**Brief:** When the line with "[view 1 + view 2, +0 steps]" appears below, start repeating lines exactly, and keep going through the line with "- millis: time"; add nothing outside that span.
** Supplied data follows **
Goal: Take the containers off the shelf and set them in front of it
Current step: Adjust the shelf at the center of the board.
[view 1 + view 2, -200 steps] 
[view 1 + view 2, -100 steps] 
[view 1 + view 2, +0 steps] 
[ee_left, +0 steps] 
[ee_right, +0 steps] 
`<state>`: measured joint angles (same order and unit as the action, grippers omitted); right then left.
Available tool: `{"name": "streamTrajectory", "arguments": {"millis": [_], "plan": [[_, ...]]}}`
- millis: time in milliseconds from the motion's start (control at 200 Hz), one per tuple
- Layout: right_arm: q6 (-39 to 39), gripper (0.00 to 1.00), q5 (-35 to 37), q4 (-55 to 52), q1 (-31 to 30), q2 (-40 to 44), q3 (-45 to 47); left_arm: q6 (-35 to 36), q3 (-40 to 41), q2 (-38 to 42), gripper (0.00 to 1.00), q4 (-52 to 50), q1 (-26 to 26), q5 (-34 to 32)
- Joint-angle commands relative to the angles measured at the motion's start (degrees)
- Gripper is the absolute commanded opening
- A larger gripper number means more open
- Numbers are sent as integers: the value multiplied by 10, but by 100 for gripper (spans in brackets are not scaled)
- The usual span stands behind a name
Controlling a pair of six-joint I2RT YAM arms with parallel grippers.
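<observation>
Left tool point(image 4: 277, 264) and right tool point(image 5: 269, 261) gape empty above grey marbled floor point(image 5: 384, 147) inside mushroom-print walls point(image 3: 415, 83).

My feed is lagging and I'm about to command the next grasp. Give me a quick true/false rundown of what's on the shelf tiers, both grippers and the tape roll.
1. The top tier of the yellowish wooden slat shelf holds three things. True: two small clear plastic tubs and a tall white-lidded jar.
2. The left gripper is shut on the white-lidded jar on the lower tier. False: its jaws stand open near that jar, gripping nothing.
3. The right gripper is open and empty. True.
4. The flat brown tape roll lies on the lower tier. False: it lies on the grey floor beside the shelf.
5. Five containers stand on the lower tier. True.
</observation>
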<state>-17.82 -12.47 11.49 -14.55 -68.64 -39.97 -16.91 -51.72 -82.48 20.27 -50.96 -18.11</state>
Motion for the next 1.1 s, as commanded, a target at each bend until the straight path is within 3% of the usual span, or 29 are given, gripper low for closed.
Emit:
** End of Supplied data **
**Answer box:**
[view 1 + view 2, +0 steps] 
[ee_left, +0 steps] 
[ee_right, +0 steps] 
`<state>`: measured joint angles (same order and unit as the action, grippers omitted); right then left.
Available tool: `{"name": "streamTrajectory", "arguments": {"millis": [_], "plan": [[_, ...]]}}`
- millis: time in milliseconds from the motion's start (control at 200 Hz), one per tuple

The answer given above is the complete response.